A call option is a right to buy a currency at a specified exchange rate, on or before the expiration of the call option contract. The rationale to exercise a call option is when the spot exchange rate is above the exercise price. Any point above the strike price is worthwhile exercising the call option because it helps to reduce the loss on the price paid for the premium. Though exercising the option will not result in realising a profit it will go a long way reducing the amount lost in the form of premium.
(a) At 1.8040 the holder will exercise, buying the USD at 1.800. By selling spot at 1.8040, the following net loss will be made:
100 000 x (1.8040 – 1.800 – 0.005) = -100
(b) At 1.8260 the holder will also exercise, making the following net profit:
100 x (1.8260 – 1.800 – 0.005) = 2100
(c) At 1.7870 the holder will not exercise, losing the premium. The following net loss will be made:
100 000 x (-0.005) = -500
(d) The break-even spot rate, which produces zero net profit, can be calculated from the following equation:
100 x (S – 1.800 – 0.005) = 0, which gives S = 1.8050.

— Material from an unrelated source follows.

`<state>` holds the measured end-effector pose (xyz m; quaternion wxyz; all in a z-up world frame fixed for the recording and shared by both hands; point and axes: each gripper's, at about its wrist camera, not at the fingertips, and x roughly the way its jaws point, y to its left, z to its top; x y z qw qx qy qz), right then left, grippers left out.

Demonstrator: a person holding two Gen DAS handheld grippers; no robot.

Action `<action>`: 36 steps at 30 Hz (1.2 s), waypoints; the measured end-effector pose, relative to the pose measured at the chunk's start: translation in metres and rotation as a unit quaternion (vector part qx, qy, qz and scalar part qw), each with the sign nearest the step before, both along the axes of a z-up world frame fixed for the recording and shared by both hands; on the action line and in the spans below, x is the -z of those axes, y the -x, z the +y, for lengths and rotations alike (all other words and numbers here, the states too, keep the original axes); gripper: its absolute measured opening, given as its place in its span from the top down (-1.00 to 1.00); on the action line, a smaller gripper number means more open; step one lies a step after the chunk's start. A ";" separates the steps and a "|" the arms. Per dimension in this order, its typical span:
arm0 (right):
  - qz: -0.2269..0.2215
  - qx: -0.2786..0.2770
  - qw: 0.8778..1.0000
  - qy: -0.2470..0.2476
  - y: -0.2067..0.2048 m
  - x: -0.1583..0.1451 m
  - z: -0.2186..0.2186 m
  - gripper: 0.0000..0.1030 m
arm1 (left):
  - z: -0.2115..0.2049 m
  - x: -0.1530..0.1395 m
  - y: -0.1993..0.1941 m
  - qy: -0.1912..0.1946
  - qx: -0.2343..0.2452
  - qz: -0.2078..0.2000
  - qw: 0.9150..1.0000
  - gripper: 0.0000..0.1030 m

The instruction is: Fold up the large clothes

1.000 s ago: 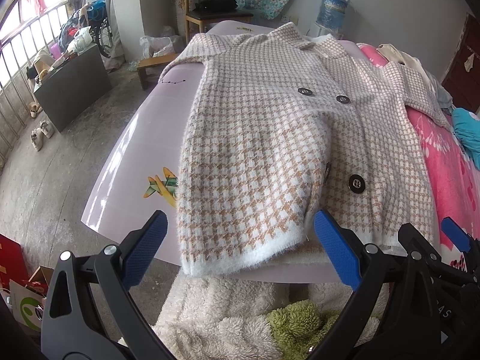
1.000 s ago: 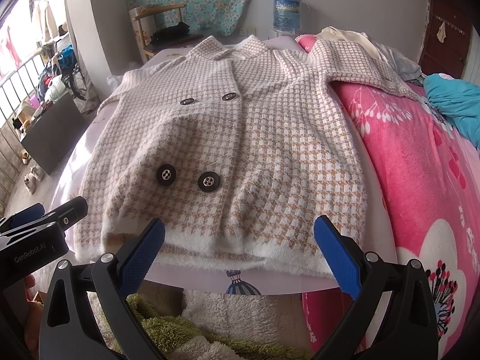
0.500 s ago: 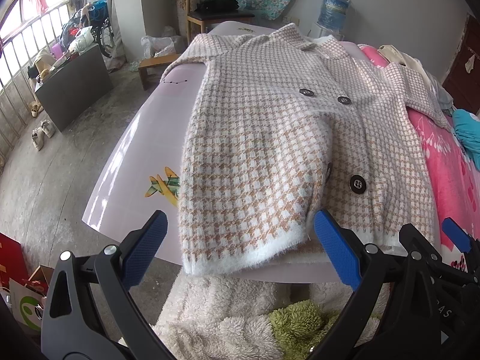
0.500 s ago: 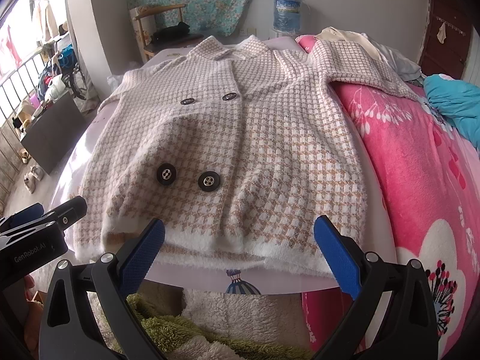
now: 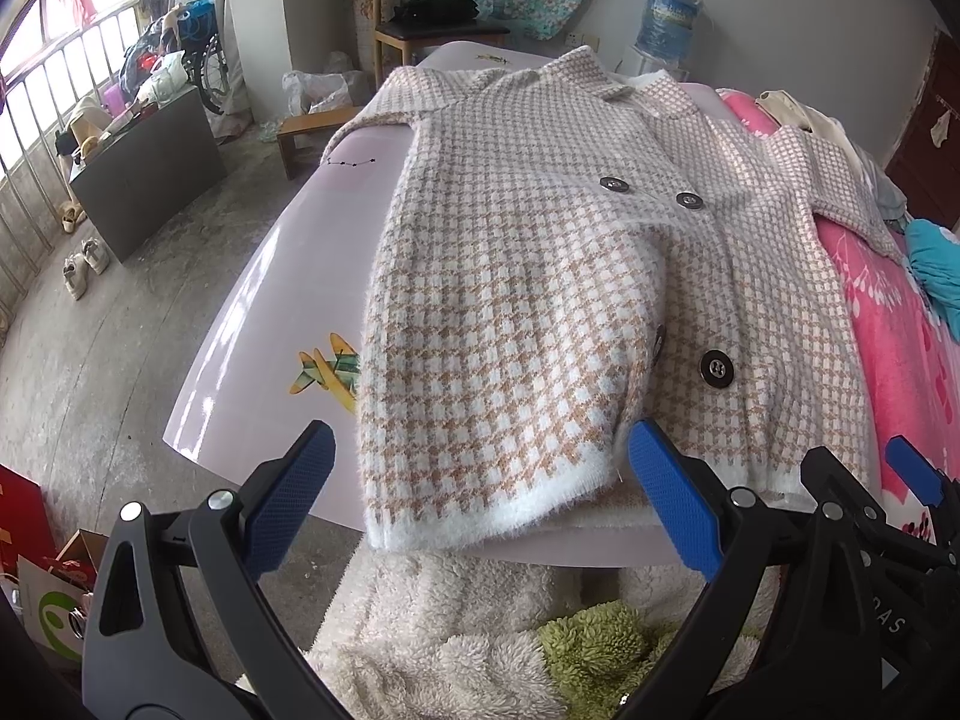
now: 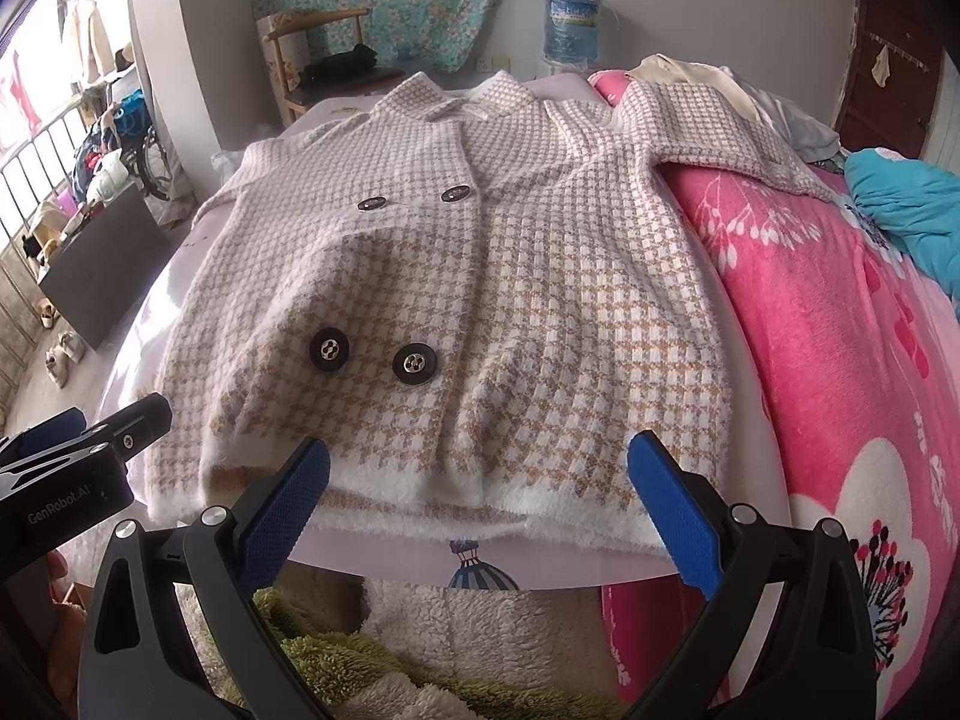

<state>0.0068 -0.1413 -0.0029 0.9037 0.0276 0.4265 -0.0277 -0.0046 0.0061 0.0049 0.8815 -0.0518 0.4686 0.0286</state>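
Hovering at the near edge of the bed (image 5: 258,324), both tongs are spread wide and grasp nothing. On the left, the left tongs (image 5: 477,501) sit just short of the coat (image 5: 516,276) hem, framing its left corner, which hangs a little over the bed's lilac sheet. The coat lies face up and buttoned, collar at the far end, left sleeve dropping off the far left side, right sleeve stretched onto the pink blanket (image 6: 840,360). Further right, the right tongs (image 6: 477,501) face the middle-to-right stretch of the white hem, not touching it.

By my reading, folding has not begun; this is the approach to the first grasp. Next, each tongs would need to push forward onto the hem, clench on both layers of the thick knit, then lift together toward the collar.
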 end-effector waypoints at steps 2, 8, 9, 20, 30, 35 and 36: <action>0.001 0.000 1.000 0.000 -0.001 0.001 -0.001 -0.88 | 0.000 0.000 0.000 0.000 -0.001 0.000 1.000 -0.84; -0.001 -0.001 1.000 0.000 -0.004 0.002 0.000 -0.88 | 0.002 0.000 -0.003 -0.001 -0.005 -0.001 1.000 -0.84; 0.000 -0.002 1.000 0.000 -0.005 0.002 0.000 -0.88 | 0.003 0.000 -0.003 -0.001 -0.006 -0.001 1.000 -0.84; -0.004 0.003 1.000 0.011 -0.019 -0.008 0.005 -0.88 | 0.010 -0.004 -0.015 0.001 -0.006 -0.005 1.000 -0.84; -0.013 0.001 1.000 0.025 -0.034 -0.026 0.012 -0.88 | 0.020 -0.003 -0.039 0.022 -0.015 -0.002 1.000 -0.84; -0.028 0.005 0.999 0.020 -0.049 -0.037 0.015 -0.88 | 0.032 -0.007 -0.052 0.019 -0.018 -0.007 1.000 -0.84; -0.034 0.006 0.999 0.020 -0.052 -0.040 0.016 -0.88 | 0.035 -0.008 -0.055 0.015 -0.021 -0.011 1.000 -0.84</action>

Interpret the above outcomes (in the money, out of the money, at the money)
Question
A currency dealer is considering trading between Australian dollar (AUD) and Norwegian Krone (NOK) A put option allows the holder to sell NOK400 000 now at an exercise exchange rate of 0.2540 (AUD/NOK) If the premium paid is 0.7 Australian cents for 1each NOK, calculate the net payoff at the following spot exchange rates
| (a) | 0.2410 | [2] |
| (b) | 0.2786 | [2] |
| (c) | 0.1856 | [2] |
| (d) | At what exchange rate will the holder break even? | [2] |
For Put Option (Exercise rate -Spot rate -Premium) X Amount
- ((0.254-0.2410)-0.007)) X NOK400 000 =AUD2400
- ((0.254-0.2786)-0.007)) X NOK400 000=(AUD12,640)
- ((0.254-0.1856)-0.007)) X NOK400 000=AUD24,560
- BEP =Exercise rate – Premium (0.254-0.007) = 0.247
OR
| Exercise Rate | Spot rate | Exercise Decision | Gross Proceeds | Exercise
Value |
Option Premium | Net Proceeds |
| 0.254 | 0.2410 | YES | AUD101 600 | AUD96 400 | AUD2 800 | AUD2 400 |
| 0.254 | 0.2786 | NO | AUD101 600 | AUD111 440 | AUD2 800 | (AUD12 640) |
| 0.254 | 0.1856 | YES | AUD101 600 | AUD74 240 | AUD2 800 | AUD24 560 |
Option outcomes
Bibliography
Hull, J., 2012. Options, futures, and other derivatives – solutions manual, 8. ed., global ed. ed. Pearson Education, Harlow.
Madura, J., 2011. International financial management. South-Western Cengage Learning, Mason (Ohio).
Ritchken, P., Professor, K.W.H., n.d. Futures and Option Markets. 37.